Except for enhancing the credit package to farmers by an additional Rs 50,000-crore (taking the total credit to 3.75 lakh crores), and providing a interest subsidy of 2 per cent (including 1 per cent given last year) on timely repayment of crop loans, the four-point strategy that he announced is more of a token than anything meaningful. Proving Rs 300-crore for reviving oilseeds and pulses production in 60,000 villages in the dryland regions is also a misplaced strategy.
The shortfall in oilseeds production is not due to the inability of the farmers to increase productivity, but because of the government’s deliberate efforts to reduce import tariffs on edible oils as a result of which cheaper imports have flooded the domestic market. In 1993-94, India was almost self-sufficient in edible oils, but the continuous reduction in import tariffs over the years has turned the country into world’s second biggest importer.

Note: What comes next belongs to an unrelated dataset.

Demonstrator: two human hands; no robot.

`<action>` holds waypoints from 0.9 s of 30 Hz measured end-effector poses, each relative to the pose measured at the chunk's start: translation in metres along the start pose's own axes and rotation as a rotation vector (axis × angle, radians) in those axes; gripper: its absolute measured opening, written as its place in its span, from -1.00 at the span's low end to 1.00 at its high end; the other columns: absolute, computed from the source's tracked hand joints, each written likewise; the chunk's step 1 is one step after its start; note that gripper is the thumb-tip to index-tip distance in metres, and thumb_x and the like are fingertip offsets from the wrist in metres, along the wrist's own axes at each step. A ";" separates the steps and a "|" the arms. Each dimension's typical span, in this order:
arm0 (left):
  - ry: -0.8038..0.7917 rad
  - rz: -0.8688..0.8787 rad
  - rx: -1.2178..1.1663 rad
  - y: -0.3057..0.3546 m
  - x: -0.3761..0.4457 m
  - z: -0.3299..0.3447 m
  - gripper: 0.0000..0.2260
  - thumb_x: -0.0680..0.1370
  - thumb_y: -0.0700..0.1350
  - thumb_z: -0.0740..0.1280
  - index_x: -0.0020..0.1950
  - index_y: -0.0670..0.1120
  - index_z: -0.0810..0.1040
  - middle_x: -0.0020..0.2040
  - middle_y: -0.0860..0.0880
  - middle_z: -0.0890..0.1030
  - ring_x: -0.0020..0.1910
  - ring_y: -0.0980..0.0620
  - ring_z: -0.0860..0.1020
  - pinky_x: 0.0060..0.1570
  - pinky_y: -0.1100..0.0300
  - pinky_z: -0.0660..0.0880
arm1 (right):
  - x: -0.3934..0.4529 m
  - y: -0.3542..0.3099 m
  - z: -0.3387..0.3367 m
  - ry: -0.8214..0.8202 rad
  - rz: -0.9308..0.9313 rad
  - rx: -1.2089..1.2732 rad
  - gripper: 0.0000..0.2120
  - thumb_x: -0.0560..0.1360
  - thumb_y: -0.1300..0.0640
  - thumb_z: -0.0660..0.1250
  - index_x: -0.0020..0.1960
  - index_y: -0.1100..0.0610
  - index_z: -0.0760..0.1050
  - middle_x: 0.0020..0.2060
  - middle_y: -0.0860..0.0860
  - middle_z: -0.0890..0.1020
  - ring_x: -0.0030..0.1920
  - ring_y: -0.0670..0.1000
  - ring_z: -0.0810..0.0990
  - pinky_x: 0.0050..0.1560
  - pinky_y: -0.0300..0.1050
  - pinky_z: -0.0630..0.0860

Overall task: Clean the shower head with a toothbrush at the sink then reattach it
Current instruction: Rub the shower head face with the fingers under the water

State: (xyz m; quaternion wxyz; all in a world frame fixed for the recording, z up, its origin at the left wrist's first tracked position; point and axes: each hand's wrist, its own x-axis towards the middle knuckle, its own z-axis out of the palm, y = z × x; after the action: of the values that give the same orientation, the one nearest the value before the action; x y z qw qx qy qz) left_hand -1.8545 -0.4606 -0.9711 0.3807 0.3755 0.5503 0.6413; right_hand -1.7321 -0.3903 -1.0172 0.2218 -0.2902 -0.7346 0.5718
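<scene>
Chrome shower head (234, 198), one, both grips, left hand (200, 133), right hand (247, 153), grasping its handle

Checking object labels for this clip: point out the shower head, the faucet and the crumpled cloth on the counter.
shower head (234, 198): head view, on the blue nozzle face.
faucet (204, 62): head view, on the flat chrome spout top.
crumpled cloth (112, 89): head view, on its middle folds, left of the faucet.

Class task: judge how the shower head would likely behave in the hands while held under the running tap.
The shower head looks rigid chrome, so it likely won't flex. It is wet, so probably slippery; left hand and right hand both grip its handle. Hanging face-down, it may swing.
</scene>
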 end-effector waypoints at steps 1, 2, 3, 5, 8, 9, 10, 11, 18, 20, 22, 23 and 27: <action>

Productivity of oilseeds and pulses therefore cannot be increased unless the government brings back the import tariffs. India can bind import tariff for oilseeds at 300 per cent under the WTO, but has brought it down to zero. Similarly for pulses, the import duty is zero. Unless the tariffs are restored, there is no way Indian farmer can compete with cheaper subsidised imports. Importing cheaper food is like importing unemployment.
Taking the green revolution to the north-eastern states, for which he has provided an allocation of Rs 400 crore, is also a flawed strategy. Why I am saying this is because it is the green revolution technology that has destroyed soil fertility in Punjab, Haryana, Western Uttar Pradesh and Andhra Pradesh. It is because of the devastation that green revolution has caused to the natural resource base that farmers have taken to suicides. To take the green revolution model to the northeast therefore means that the country hasn’t learnt any lessons from the debacle.

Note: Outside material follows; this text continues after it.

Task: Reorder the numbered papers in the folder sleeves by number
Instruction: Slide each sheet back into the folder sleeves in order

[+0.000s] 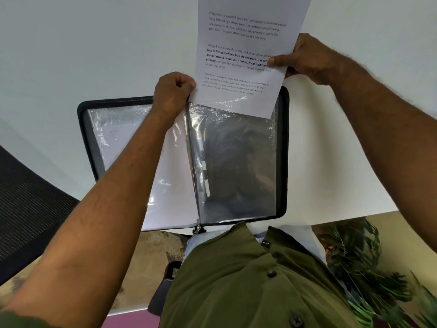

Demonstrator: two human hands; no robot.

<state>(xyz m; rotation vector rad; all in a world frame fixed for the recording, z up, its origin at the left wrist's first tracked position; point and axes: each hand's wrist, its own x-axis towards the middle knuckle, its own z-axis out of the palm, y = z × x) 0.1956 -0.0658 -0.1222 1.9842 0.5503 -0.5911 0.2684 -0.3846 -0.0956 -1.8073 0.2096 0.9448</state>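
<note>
A black zip folder (283, 147) lies open on the white table (71, 55). Its right clear sleeve (238, 166) looks dark and holds only the bottom edge of a printed paper (246, 43), which sticks up out of the sleeve's top opening. My right hand (305, 59) pinches that paper at its right edge, thumb on the text. My left hand (172, 93) is closed on the top edge of the sleeve beside the paper's lower left corner. The left sleeve (170, 176) holds white paper. A pen (204, 166) lies by the spine under the plastic.
A black mesh chair (28, 204) stands at the left. A green plant (369, 268) is at the lower right, below the table's edge. The folder's zip pull (197, 229) hangs at the near edge by my green shirt.
</note>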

Budget 2010 does have some inkling of pragmatic approach. Pranab Mukherjee has done the right thing by not enhancing the llocation under NREGA. In 2009, he had made a budgetary provision of Rs 39,100 crore, and this year kept it at Rs 40,100 crore. This is a wise decision considering that NEGA is a new scheme, and has a lot of problems withimplementation. Making more allocation gives room for more leakage and corruption.
At the same time, I am delighted to find that the Finance Minister has extended the health insurance cover (that was initiated last year to BPL families) to also NREGA workers who have put in a minimum of 15 days of labour. In the years to come, there is a desperate need to extend health insurance cover to the entire farming class also, which has still not been given crop insurance.
Reading the Economic Survey 2010 along with the Budget allocations, it is quite clear that the agricultural reforms that the government is focusing on aim only at allowing more private and corporate control over agriculture. The food policy initiatives that are spelled out in the Economic Survey indicate more thrust on food retail and industrialisation of agriculture, which means more will be the burden on the farmers from external inputs.
This is a misplaced emphasis, and comes from a class of economists who are not in tune with the ground realities. Already, the wish-list spelled out in the Economic surveys of past 3 to 4 years has pushed agriculture to an unmanageable crisis. It is high time that a sincere effort is made to reverse the disturbing trend, and bring back the smile on the face of the farmer. This can be done, provided the political leadership demonstrates willingness.